Sunday, May 31, 2015

Awareness, Action, Assess, Adjust

Pete Hall & Alisa Simeral TEACH, REFLECT, LEARN—Building Your Capacity For Success in the Classroom

The end of our school year is quickly coming to a close. With just weeks to go, my email inbox seems to be innovated with reflective surveys from partnerships, district support staff, publishers, and colleagues. There is no doubt each of these tools would provide insightful data and possibly new thinking to support our prioritized school-wide goals. Although with limited time left I want to be mindful of selecting the resource that supports the thinking of, what we do in our classroom matters.

High on my list is the instructional reflection tool in the book, Teach, Reflect, Learn.  The authors Pete Hall and Alisa Simeral have developed a continuum for teacher's ongoing reflection to support the heart of their work, providing high quality reflective instruction collaboratively developed by teacher teams.  In summary, work smarter not harder, in collaboration not isolation, by closing the knowing doing gap, and "building our capacity for success". Great teachers take charge in their own professional learning by improving their impact with what research tells us is most effective--teacher quality.

Many researchers have prioritized teacher quality in their life's work.  John Haiti's "Know thy impact!" and Richard DuFour & Robert Marzano stated,"Schools must utilize strategies that result in more good teaching in more classrooms more of the time" (2011). "And since yielding high levels of student learning is our ultimate goal, our collective charge right now is to improve our professional practice" (Hall & Simeral p.13).

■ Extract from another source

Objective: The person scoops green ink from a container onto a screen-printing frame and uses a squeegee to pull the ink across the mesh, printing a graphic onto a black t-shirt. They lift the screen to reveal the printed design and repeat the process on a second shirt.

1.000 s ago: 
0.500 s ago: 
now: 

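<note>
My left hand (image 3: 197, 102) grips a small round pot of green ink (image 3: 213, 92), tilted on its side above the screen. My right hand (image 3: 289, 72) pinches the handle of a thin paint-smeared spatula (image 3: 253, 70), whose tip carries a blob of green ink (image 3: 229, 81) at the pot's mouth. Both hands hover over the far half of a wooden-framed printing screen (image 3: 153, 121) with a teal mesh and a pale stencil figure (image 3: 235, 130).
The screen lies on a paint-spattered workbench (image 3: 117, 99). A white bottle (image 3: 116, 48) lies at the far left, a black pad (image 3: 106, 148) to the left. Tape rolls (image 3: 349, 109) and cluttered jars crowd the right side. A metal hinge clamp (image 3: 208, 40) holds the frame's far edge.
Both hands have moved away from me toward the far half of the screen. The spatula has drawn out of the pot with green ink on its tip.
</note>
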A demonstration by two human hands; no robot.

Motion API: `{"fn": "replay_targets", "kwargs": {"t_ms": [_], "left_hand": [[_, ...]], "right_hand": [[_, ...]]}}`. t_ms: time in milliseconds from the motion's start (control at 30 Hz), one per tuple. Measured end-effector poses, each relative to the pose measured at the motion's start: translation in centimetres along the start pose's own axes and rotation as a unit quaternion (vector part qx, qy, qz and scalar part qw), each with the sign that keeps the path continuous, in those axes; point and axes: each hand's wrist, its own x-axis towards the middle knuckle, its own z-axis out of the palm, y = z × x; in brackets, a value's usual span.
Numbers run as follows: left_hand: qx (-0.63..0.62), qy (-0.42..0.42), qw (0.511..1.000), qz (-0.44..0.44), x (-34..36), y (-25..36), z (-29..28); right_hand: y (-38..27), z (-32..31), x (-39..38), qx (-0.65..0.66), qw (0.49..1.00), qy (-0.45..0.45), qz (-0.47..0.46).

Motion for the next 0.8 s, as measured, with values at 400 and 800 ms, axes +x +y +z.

Hall & Simeral created The Reflective Self-Assessment Tool for educators "to be thoughtful, intentional and reflective about your practice" (p. 21). Using the Self-Assessment "propels us forward" by identifying "four components that are critical to clarifying how we think and how our thinking affects our professional performance".

Reflective practitioners:
Have awareness of their instructional realities.
Are intentional in their actions.
Accurately assess their impact.
Adjust their actions on-the-fly.

The authors encourage teachers to take the six-week challenge to build an awareness of where they fit on the Continuum of Self Reflection. Although the authors do caution it is important to remember we never really finish. "As we develop and strengthen our skills and habits, we flow along the Continuum of Self-Reflection" (p. 42). The power is when we are honest in our awareness.  "We start with becoming introspective and building awareness of what we know and what we don't know" (p. 47). Our learning comes from the road we travel, not crossing the finish line.